WORK INSTRUCTIONS
Work through the entries below and show every line in which "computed" is found.

===== SUPPLIED INFORMATION =====

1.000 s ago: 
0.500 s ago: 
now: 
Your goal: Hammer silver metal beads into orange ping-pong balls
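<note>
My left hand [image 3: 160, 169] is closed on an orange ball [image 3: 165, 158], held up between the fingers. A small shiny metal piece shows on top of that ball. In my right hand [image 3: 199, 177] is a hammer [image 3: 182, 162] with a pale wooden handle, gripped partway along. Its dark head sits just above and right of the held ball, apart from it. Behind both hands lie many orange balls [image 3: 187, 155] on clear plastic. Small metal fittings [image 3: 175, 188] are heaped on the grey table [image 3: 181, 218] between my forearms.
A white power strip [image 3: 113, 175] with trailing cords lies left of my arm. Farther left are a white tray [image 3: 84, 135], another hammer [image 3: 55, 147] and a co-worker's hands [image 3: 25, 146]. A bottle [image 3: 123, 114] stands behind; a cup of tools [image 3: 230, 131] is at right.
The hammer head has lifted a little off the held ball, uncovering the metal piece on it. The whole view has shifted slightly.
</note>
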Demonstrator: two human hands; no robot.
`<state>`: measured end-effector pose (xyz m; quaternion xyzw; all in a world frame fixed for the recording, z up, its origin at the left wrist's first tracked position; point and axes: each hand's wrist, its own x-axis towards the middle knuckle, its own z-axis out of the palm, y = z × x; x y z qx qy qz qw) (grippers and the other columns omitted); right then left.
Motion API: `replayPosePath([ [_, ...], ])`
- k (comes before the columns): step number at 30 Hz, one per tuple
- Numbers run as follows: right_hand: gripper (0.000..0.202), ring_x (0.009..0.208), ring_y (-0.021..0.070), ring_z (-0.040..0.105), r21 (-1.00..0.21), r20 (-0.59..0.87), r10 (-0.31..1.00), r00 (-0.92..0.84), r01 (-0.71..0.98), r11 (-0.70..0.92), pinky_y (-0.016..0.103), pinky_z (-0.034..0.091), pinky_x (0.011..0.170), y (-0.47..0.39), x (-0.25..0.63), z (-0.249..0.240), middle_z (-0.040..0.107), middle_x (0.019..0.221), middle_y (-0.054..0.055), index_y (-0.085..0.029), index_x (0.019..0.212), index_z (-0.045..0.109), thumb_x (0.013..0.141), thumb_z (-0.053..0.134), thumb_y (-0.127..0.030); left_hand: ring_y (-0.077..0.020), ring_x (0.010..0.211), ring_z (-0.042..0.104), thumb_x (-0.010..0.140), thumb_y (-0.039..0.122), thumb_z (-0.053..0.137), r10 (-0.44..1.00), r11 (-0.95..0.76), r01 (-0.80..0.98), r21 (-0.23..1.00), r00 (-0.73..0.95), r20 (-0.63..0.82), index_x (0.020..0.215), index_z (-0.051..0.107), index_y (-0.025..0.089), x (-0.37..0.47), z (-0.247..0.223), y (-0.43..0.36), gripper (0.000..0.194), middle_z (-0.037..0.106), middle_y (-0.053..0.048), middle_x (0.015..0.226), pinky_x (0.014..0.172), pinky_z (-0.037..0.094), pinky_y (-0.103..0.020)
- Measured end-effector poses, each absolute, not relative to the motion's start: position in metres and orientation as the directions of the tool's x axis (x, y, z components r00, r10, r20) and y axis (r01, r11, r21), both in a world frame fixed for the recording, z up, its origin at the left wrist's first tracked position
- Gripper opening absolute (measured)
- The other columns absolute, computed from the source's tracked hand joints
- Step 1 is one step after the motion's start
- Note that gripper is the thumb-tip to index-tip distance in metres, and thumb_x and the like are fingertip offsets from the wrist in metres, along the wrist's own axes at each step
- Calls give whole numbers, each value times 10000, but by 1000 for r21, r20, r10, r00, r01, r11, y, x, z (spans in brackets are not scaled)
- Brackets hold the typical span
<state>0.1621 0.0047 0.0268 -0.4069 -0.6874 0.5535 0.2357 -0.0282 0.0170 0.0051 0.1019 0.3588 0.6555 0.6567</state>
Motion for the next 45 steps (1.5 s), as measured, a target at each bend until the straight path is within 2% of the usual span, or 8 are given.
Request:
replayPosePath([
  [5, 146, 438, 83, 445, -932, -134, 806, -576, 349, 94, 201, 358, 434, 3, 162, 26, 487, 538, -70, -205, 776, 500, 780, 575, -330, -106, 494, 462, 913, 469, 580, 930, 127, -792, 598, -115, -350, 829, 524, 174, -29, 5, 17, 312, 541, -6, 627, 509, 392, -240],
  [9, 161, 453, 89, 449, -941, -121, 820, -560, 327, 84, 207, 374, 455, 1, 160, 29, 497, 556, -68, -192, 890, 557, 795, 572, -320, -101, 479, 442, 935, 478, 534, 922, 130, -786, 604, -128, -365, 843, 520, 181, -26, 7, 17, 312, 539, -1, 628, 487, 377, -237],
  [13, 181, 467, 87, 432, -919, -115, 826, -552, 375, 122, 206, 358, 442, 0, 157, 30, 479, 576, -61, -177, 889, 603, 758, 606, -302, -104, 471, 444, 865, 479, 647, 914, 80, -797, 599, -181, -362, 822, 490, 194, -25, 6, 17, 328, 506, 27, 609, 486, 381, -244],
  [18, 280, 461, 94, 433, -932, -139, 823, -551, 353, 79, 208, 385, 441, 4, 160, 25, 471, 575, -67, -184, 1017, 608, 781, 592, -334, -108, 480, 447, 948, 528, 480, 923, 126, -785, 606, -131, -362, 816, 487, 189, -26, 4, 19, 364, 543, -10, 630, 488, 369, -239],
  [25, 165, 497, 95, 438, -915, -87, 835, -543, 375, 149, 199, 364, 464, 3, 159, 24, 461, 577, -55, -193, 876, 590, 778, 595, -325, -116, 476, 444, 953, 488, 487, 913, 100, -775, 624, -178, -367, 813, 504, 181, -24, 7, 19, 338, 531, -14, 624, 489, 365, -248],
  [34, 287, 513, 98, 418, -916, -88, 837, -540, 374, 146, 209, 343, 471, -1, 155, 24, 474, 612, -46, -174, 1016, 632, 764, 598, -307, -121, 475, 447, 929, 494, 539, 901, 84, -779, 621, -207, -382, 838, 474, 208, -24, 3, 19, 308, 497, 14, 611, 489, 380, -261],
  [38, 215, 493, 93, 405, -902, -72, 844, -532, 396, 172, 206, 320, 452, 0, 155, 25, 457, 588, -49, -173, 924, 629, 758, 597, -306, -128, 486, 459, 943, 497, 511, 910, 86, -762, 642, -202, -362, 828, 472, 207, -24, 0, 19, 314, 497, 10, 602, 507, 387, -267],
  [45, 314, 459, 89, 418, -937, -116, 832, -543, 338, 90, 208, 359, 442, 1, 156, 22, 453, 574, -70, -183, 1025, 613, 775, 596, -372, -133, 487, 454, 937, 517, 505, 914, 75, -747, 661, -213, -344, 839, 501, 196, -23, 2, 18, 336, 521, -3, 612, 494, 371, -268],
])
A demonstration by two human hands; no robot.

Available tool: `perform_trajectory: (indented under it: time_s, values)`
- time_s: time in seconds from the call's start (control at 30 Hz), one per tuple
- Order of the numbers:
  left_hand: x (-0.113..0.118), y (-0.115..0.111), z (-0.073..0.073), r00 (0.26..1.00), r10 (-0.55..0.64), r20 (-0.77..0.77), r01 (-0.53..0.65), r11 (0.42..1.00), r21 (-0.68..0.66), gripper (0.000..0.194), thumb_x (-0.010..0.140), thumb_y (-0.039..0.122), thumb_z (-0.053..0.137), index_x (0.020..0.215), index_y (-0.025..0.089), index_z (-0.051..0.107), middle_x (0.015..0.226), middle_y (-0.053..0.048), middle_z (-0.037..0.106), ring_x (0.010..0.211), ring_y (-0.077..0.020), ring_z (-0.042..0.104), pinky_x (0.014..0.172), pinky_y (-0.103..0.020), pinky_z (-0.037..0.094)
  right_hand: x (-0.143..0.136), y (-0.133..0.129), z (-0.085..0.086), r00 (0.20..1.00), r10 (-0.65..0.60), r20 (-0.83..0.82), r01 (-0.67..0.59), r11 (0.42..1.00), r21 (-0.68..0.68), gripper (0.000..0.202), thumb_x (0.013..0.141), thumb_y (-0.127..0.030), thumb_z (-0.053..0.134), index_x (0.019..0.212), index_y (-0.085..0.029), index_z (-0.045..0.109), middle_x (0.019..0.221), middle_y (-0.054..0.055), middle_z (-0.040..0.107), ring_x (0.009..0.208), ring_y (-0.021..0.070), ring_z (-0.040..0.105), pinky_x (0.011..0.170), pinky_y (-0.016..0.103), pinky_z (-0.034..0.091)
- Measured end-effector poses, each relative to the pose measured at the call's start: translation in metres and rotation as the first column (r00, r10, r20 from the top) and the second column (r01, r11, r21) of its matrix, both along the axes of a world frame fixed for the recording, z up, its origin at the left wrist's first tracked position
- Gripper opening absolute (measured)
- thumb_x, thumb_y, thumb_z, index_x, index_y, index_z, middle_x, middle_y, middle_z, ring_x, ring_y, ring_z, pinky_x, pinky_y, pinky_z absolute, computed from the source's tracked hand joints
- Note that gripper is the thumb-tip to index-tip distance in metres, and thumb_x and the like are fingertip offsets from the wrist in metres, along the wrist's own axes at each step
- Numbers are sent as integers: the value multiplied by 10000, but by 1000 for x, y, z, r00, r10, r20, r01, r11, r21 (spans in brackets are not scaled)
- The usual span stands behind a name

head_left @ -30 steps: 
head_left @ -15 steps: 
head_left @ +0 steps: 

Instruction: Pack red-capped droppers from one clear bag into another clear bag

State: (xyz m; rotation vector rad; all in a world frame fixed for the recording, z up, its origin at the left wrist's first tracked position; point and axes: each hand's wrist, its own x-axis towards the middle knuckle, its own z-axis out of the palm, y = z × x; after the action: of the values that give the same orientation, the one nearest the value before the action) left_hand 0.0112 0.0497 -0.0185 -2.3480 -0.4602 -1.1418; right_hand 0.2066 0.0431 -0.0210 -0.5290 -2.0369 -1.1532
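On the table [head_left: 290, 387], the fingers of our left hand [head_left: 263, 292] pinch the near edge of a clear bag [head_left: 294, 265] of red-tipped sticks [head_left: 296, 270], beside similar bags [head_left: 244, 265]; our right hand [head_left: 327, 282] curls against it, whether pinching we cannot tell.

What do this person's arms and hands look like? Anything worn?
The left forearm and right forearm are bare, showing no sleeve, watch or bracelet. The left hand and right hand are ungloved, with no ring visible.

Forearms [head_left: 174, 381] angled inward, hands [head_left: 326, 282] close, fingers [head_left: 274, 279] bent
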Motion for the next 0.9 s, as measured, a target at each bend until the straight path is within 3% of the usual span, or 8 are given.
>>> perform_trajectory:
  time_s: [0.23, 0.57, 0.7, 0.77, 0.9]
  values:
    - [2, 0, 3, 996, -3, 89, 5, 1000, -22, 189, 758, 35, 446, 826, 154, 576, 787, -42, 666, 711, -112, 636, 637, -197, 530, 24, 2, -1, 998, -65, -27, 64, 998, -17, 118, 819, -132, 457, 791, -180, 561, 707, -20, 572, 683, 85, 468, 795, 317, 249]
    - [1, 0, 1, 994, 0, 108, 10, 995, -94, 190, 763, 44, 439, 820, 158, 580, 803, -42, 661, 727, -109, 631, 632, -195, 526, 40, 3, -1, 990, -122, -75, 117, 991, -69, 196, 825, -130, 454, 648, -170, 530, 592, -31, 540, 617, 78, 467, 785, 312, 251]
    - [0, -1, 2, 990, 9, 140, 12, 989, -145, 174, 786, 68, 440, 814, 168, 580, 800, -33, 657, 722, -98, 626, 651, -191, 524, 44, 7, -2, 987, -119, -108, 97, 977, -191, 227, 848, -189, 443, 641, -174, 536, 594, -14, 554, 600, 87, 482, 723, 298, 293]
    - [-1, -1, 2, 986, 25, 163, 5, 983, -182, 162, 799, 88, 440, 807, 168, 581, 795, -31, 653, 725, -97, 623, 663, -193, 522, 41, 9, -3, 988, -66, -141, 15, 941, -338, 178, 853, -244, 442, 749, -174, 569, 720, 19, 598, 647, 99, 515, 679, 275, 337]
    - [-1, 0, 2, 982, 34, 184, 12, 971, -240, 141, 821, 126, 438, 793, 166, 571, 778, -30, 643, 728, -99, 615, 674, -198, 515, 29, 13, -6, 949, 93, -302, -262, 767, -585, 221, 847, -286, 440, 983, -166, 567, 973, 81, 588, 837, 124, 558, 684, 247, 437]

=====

COMPLETED EXERCISE
- The other columns absolute, computed from the source's tracked hand joints
- thumb_x, thumb_y, thumb_z, index_x, index_y, index_z, middle_x, middle_y, middle_z, ring_x, ring_y, ring_z, pinky_x, pinky_y, pinky_z absolute, computed from the source's tracked hand joints

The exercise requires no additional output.